John I don't know what state you are in,but you mentioned VA. Yor post is a year old and maybe you know this now. The A took on the task of curing Hep C with Harvoni. Turns out many baby boomer period Veterans, especially those that served in the 3rd ( San Diego command) and 7th Fleet (Yokosuka, Japan command). This has made the VA accept and treat many more cirrhosis patients and have come to give Veterans significantly better attention to liver disease.

Additionally the secretary, of the VA appointed by Trump, has approved an initiative to not deny benefits or take them away from Vets in a state where it is legalized and they and they are a cardholder. He believes Vets have given enough and if something relieves their pain and symptoms then they should not loose their benefits. CAVEATS: You must be enrolled in the state medical m,marijuana registry. The VA Doctors CANNOT prescribe Marijuana, but they can discuss with the Vet alternative treatments even if it Marijuana.
There is no reason to have someone with Non alcoholic Cirrhosis developed from Hep C becoming addicted to anti-anxiety drugs, opiods, etc. if THC or CBD helps them.

05/12/2017

Dlind

I'd like to know if this was a controlled study.
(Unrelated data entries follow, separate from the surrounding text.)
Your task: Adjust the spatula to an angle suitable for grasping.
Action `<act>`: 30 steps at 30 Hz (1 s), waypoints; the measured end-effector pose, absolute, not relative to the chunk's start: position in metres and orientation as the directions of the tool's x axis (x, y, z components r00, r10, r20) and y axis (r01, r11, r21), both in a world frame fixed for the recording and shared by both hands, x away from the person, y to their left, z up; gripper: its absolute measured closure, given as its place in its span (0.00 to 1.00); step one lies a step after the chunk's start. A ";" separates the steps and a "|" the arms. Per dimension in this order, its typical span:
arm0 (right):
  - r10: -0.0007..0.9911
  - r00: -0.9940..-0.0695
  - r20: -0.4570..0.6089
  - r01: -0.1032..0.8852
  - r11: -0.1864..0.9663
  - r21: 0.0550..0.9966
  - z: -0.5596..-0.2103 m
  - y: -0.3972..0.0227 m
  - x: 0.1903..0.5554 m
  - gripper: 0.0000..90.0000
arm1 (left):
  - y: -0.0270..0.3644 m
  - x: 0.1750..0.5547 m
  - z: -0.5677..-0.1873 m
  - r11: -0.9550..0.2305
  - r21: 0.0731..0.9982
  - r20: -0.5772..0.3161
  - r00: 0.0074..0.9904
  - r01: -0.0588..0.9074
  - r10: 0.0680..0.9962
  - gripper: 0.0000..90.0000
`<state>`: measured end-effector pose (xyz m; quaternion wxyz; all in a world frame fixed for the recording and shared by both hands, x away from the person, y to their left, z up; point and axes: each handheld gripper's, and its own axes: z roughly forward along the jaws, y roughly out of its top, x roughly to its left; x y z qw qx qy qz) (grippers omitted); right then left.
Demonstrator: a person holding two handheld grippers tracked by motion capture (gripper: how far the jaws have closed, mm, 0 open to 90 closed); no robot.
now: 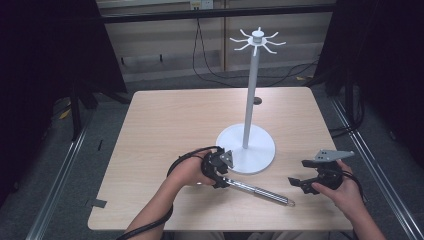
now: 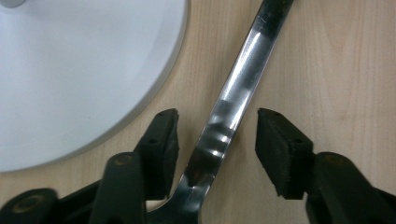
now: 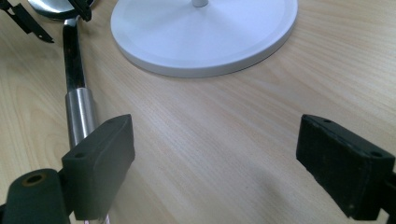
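Item: steel utensil (image 1: 255,190), long shiny handle, lying flat on table (image 1: 165,120) nr front edge, just in front of stand base. Handle runs from left gripper toward the right, ending short of right gripper. Bowl/head end sits under left gripper; type of utensil can't tell. In left gripper view the neck of utensil (image 2: 229,112) passes diagonally between the jaws, bare wood both sides.

Left gripper (image 1: 218,170): over head end of utensil, pointing down. Jaws partway spread, straddling the neck w/ gap each side; pads not on metal.

Right gripper (image 1: 295,182): at front right of table, held in person's hand, well apart from left one. Jaws spread wide, nothing between but bare tabletop. Right gripper view: handle of utensil (image 3: 77,93) runs beside its left-hand jaw, outside the gap.

Stand (image 1: 250,90): white, round flat base (image 1: 260,150), thin upright pole, ring of curved hooks (image 1: 257,41) at top. Base just beside left gripper; edge of base (image 2: 84,79) close to utensil neck, not touching.

Surroundings: pale wood table, rounded corners; grey floor; black cables at back wall.
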<state>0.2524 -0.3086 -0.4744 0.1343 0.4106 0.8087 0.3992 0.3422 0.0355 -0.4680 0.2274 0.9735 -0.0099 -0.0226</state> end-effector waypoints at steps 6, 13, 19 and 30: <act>0.772 -0.627 0.109 0.557 0.346 0.755 -0.475 -0.308 0.253 0.12 | 0.033 0.342 -0.470 -0.890 0.455 -0.062 0.998 0.018 -0.011 0.62; 0.770 -0.628 0.111 0.560 0.348 0.752 -0.475 -0.308 0.252 0.12 | 0.028 0.343 -0.473 -0.906 0.423 -0.071 0.995 -0.027 -0.063 0.66; 0.769 -0.629 0.112 0.560 0.349 0.751 -0.476 -0.308 0.253 0.12 | 0.026 0.342 -0.475 -0.901 0.434 -0.071 0.996 -0.009 -0.044 0.70; 0.771 -0.627 0.112 0.564 0.351 0.748 -0.477 -0.307 0.253 0.12 | 0.022 0.335 -0.472 -0.925 0.375 -0.077 0.992 -0.066 -0.102 0.78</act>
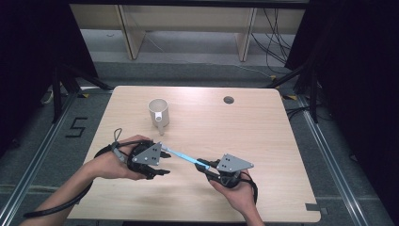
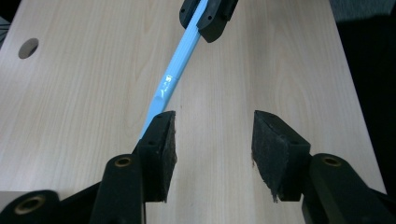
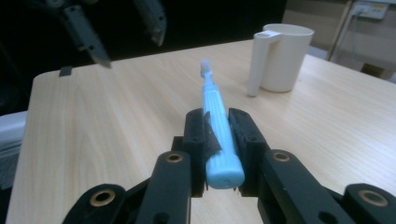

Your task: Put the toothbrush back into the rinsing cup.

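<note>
I see my left gripper [image 1: 161,163] and right gripper [image 1: 203,165] built of black plastic, each topped by a grey three-cornered plate [image 1: 146,154] with small dark screw holes. Brass-coloured bushings [image 3: 174,157] sit at the jaw link pivots. The jaw pads [image 2: 268,148] are black, rough and foam-like. A black cable [image 1: 61,203] trails from the left unit. My forearms are bare, no sleeves

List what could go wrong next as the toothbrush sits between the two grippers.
1. The right gripper clamps the blue toothbrush near its butt end, so the long free end could pivot or slip.
2. The left gripper is open with the toothbrush outside its jaws; closing now would likely miss.
3. The cup stands close beyond and could be knocked.
</note>
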Action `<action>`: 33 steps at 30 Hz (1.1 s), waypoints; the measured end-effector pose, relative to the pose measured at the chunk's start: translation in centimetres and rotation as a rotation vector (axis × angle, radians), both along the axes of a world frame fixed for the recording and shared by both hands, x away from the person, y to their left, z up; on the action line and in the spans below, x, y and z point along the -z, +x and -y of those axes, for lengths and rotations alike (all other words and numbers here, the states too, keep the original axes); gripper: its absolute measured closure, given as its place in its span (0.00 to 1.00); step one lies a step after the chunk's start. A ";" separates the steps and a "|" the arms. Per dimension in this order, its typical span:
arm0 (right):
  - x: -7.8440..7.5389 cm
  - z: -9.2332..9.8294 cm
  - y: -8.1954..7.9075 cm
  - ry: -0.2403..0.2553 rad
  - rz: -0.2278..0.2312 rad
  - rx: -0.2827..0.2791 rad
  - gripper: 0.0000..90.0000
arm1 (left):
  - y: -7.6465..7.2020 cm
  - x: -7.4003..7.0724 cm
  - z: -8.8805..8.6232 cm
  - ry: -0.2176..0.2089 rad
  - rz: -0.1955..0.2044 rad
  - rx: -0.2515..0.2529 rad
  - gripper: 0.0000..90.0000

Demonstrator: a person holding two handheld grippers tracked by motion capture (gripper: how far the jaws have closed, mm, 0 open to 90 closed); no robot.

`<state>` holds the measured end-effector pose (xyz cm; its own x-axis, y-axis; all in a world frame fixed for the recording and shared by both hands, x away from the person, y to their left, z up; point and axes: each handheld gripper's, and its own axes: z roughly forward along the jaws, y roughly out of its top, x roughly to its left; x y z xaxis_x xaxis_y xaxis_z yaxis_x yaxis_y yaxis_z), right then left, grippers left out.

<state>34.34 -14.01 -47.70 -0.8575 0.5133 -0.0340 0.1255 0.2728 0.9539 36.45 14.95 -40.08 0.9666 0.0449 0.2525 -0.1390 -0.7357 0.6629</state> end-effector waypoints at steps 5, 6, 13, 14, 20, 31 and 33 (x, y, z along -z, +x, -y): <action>-0.4 0.4 -0.2 0.029 0.030 0.058 0.88 | -0.4 0.9 -0.8 -0.116 -0.032 -0.052 0.56; -0.4 0.4 -0.2 0.048 0.032 0.070 0.88 | -0.4 1.1 -0.9 -0.133 -0.033 -0.057 0.56; -1.3 1.1 0.1 0.105 0.065 0.127 0.88 | -0.3 2.7 -1.3 -0.291 -0.094 -0.129 0.49; -1.6 1.1 0.0 0.131 0.065 0.146 0.88 | -0.1 3.2 -1.2 -0.352 -0.114 -0.158 0.48; -2.3 0.7 0.2 0.167 0.089 0.152 0.88 | 0.6 4.0 -1.2 -0.521 -0.223 -0.258 0.43; -3.1 -0.1 0.0 0.192 0.133 0.120 0.88 | 1.9 4.1 -0.8 -0.785 -0.403 -0.355 0.39; -3.0 -0.3 0.0 0.209 0.133 0.105 0.88 | 2.0 3.7 -0.7 -0.802 -0.400 -0.356 0.39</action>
<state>34.36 -13.67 -44.68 -0.7942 0.6071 -0.0273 0.0120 0.0606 0.9981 38.46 15.62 -43.78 0.8708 0.3682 -0.3259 0.3502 0.0010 0.9367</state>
As in they only smoked marijuana and did not drink any alcohol, take prescription drugs, aspirin. Or anything else that can severely damage the liver.

24/01/2015

George Richmond

To John Flynn... Have you been tested for Hepatitis C ?? Ihave had hep c for 30 years before I was even diagnosed , My liver is now 100% useless to the point I had to have a stint straight through it . No cancer , yet . Judging by your age I assume you were in Vietnam , and I have heard from a lot of vets who got Hep C from all of the vacinations , especially the air injected type . It seem that a lot of blood was transfered between individuals . If that is the case with you , the VA should not only be responsible for your treetment but may be liable for a lot of different problems . They are hard to fight but there are a lot of attornys who specialize in VA problems .Most of them will take your case for for no charge .. I hope this may help in some way .Most important of all is to Fight Fight Fight and NEVER GIVE UP

28/02/2015

Miguel Canet

They did not run the tests on human with JUST cannabis? Why did they always have alcohol as part of the equation? This research tells me nothing.

07/04/2015

Theresa

I agree with Miguel. What was the point of doing the study if they threw it off with alcohol? I also do not believe there is enough evidence. My opinion is that it's unlikely to cause the body harm especially when we have marijuana receptors in our body. Marijuana is a natural cure.

16/07/2015

Mary

My brother was diagnosed in the later part of June with having Hepat cellular carcinoma, cirrhosis, and Hepatitis C. He also suffered with 2 hernias. He was hospitalized for 8 days and they sent him on his way with no hope. No surgery, no chemotherapy, no radiation. They gave him a large prescription for Oxycodeine. I immediately jumped into action as a friend of mine suggested to get him on RSO and CBDs. He has been consuming this for 2 months now and looks to be getting better. The medical community refuses to look into the possibilities of this as being the cure yet many people have become cancer free. He will need some new scans to know for sure but they will not perform any until they are damn well ready. They suck. If nothing else, this man will have a much better quality of life with out the Oxycodein they prescribed. That medicine is junk. He was very confused and could not even function. In the beginning, they removed 3 liters of fluid from his abdomen. He has not needed that procedure since using the RSO and CBDs. Fluid collection in the abdomen is common with cirrhosis and continues to come back even after having it removed. So if using this would cause cirrhosis, why isn't my brother worse.